*Assignment*
Omit the pictures and return exactly the stretch of the material below from the line with "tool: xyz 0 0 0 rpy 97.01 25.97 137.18" through the line with "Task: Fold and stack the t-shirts".

*Exercise inputs*

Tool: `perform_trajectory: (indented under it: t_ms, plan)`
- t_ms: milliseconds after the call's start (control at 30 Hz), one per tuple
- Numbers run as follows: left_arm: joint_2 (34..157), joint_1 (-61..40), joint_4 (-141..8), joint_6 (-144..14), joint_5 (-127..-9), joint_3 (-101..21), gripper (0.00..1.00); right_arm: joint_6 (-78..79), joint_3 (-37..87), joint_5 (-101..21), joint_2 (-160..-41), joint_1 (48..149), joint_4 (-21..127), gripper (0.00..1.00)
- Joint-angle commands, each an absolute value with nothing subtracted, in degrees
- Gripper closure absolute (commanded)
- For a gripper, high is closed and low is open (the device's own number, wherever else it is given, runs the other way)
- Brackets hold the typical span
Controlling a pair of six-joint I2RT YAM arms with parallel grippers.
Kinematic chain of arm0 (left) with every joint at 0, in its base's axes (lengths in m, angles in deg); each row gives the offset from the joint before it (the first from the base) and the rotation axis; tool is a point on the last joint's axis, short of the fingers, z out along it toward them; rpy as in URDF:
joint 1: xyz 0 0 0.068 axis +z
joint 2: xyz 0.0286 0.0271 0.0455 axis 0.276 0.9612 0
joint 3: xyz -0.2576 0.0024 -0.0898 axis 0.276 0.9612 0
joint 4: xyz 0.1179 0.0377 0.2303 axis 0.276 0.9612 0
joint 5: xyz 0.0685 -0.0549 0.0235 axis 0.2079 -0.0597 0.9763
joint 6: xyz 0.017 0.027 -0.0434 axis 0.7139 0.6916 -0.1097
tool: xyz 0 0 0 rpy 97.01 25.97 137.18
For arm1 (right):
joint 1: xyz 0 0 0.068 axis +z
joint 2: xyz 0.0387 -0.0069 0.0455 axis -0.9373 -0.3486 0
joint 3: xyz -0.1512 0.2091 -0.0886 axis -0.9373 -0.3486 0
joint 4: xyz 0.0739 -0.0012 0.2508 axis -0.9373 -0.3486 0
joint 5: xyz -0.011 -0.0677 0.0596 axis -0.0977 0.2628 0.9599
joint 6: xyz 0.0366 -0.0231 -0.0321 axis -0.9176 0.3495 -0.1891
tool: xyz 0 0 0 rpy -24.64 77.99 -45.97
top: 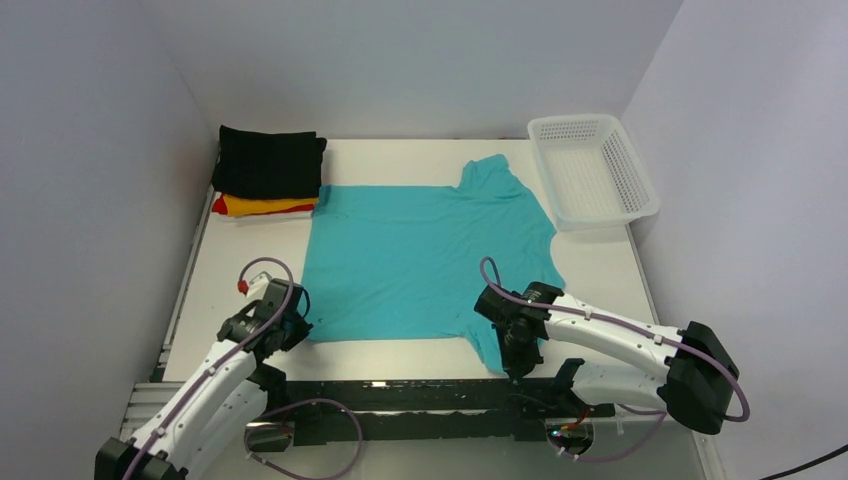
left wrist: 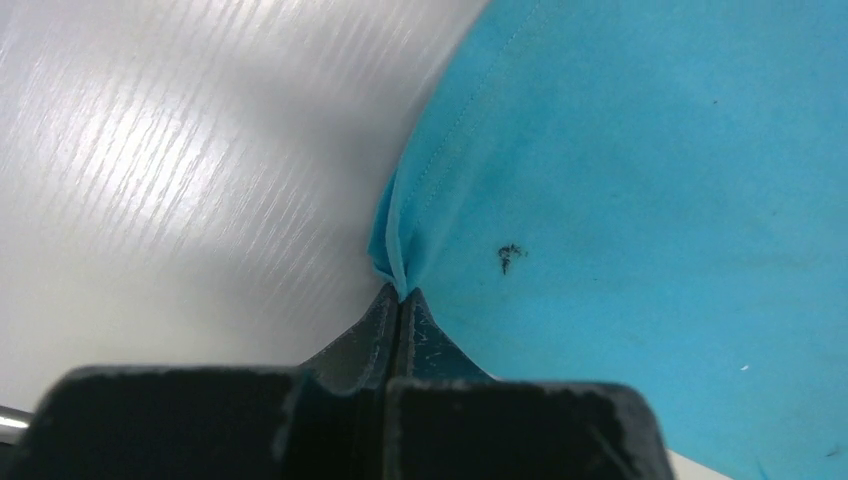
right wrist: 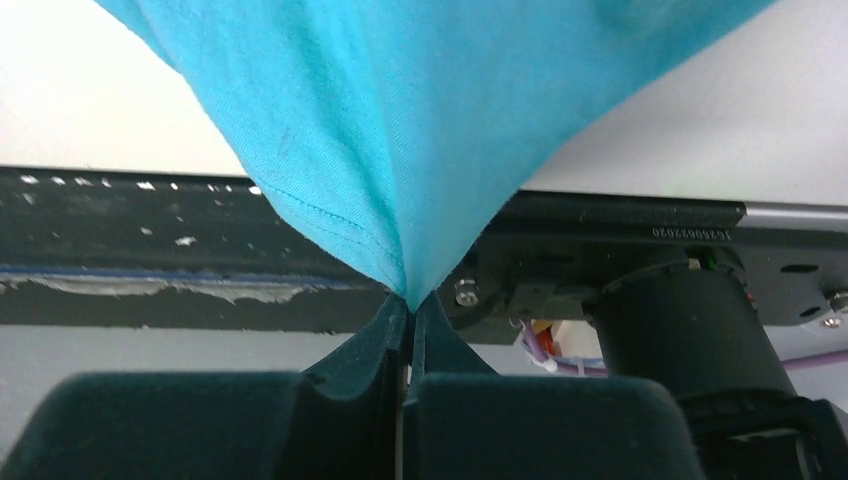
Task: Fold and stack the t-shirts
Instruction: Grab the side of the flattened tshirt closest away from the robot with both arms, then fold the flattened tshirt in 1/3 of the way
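A teal t-shirt (top: pixel 420 255) lies spread flat on the middle of the table. My left gripper (top: pixel 298 330) is shut on its near left hem corner, and the pinched cloth (left wrist: pixel 398 262) shows in the left wrist view. My right gripper (top: pixel 512 362) is shut on the near right sleeve corner (right wrist: pixel 415 262), lifted a little over the table's front rail. A stack of folded shirts stands at the far left: black (top: pixel 268 162) on top, yellow-orange (top: pixel 268 206) and red (top: pixel 219 205) beneath.
A white mesh basket (top: pixel 592 170) stands at the far right corner. The black front rail (top: pixel 400 395) runs along the near edge between the arm bases. White walls close in the left, back and right sides.
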State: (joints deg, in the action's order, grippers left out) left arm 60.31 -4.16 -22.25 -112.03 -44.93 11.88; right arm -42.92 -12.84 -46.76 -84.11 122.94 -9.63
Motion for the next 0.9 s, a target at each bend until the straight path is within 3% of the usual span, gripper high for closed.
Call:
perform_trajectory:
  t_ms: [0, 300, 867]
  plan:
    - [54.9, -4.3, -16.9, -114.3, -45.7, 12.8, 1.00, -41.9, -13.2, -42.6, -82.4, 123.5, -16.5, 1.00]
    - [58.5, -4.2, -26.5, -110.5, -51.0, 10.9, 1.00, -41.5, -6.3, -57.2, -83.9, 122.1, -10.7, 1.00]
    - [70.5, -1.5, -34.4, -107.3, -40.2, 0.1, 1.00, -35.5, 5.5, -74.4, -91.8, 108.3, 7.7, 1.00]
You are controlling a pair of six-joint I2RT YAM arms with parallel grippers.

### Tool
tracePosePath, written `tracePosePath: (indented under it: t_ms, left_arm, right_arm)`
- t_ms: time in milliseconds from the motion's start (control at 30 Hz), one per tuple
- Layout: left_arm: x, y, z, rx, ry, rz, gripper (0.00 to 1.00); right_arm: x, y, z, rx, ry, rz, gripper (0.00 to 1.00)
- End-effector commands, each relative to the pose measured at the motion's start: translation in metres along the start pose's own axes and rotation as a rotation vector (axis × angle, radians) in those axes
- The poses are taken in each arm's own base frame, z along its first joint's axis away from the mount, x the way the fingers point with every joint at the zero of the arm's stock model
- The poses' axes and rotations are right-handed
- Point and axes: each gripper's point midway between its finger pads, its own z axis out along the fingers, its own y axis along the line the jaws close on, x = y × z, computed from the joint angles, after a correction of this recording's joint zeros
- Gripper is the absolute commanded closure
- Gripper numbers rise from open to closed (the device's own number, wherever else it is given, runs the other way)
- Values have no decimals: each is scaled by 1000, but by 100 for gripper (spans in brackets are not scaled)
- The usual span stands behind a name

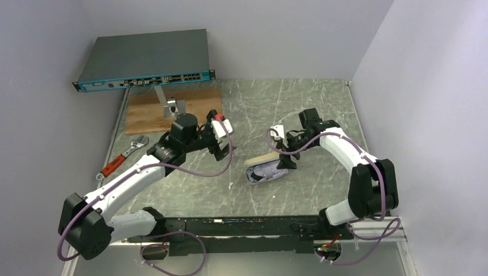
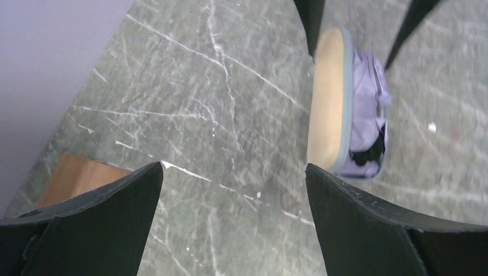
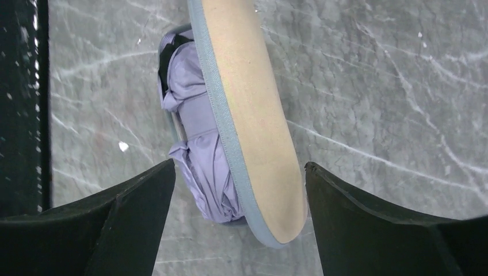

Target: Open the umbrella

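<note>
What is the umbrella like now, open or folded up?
Folded. The umbrella is a crumpled bundle lying flat, with nothing spread out.

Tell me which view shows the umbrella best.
Right wrist: the umbrella fills the frame, cream panel and lavender fabric sharp. Left wrist catches it farther off at the top edge; top external shows it small.

Network switch [image 1: 147,59], wooden board [image 1: 151,109], adjustable wrench [image 1: 136,145], red tool handle [image 1: 113,165], grey marble table [image 1: 322,103]
</note>
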Motion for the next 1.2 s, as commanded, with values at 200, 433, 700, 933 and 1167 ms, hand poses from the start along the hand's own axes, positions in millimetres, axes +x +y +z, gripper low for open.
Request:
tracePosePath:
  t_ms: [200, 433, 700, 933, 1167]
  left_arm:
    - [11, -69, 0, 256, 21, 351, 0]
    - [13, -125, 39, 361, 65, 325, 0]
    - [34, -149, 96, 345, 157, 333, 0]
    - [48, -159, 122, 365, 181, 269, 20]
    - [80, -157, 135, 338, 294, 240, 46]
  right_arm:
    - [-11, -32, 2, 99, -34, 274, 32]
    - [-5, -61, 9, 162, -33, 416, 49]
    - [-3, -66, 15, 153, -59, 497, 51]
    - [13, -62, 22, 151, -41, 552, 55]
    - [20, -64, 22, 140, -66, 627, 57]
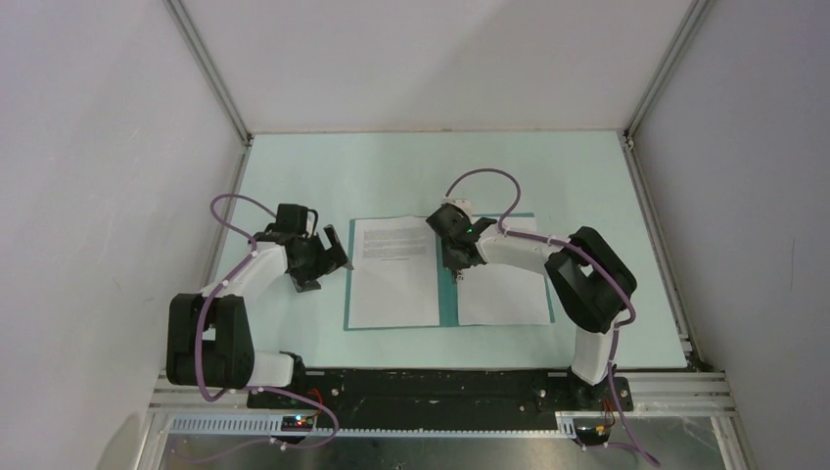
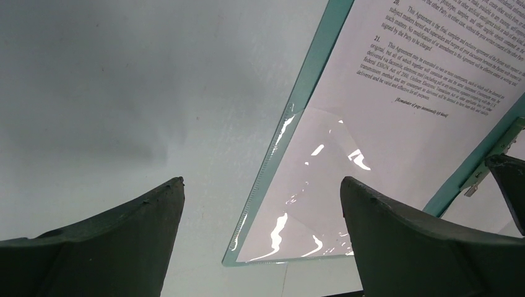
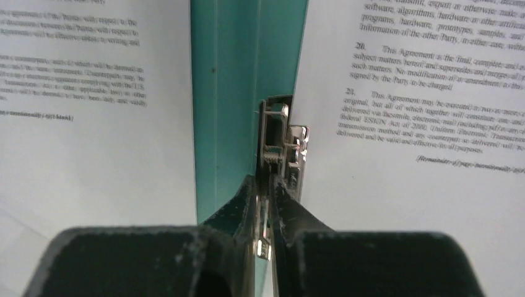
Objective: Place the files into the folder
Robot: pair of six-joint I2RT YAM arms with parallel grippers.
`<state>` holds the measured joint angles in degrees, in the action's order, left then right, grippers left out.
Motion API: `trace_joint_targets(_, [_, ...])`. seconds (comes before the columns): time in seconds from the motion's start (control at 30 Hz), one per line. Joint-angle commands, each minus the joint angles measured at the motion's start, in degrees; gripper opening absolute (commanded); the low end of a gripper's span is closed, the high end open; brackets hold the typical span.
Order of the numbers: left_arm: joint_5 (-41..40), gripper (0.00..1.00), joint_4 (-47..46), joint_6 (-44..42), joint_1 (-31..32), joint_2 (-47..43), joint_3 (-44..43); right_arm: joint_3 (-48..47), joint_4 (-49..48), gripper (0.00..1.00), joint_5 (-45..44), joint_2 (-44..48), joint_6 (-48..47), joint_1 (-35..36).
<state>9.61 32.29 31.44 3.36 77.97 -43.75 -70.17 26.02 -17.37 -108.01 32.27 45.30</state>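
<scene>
The teal folder lies open and flat mid-table. One of the files, a printed white sheet, covers its left half; the other sheet covers its right half. My right gripper points down at the spine. In the right wrist view, the right gripper is shut on the lever of the metal clip, between the folder's teal strip and the right sheet. My left gripper hovers open just off the folder's left edge. The left gripper holds nothing.
A shiny clear corner pocket overlays the left sheet near the folder's teal edge. The clip and a right finger show at that view's right edge. White walls enclose the pale table.
</scene>
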Motion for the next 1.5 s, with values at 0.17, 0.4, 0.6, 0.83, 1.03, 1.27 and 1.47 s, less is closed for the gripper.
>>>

*Exercise response*
tool: xyz 0 0 0 rpy 97.01 25.97 137.18
For arm1 (right):
joint 1: xyz 0 0 0.068 axis +z
joint 2: xyz 0.0387 -0.0069 0.0455 axis -0.9373 -0.3486 0
joint 3: xyz -0.1512 0.2091 -0.0886 axis -0.9373 -0.3486 0
joint 4: xyz 0.0739 -0.0012 0.2508 axis -0.9373 -0.3486 0
joint 5: xyz -0.011 -0.0677 0.0596 axis -0.0977 0.2628 0.9599
joint 6: xyz 0.0366 -0.0231 -0.0321 axis -0.9176 0.3495 -0.1891
tool: xyz 0 0 0 rpy -24.64 77.99 -45.97
top: 
left wrist: 
right wrist: 
Task: Fold and stack the t-shirts

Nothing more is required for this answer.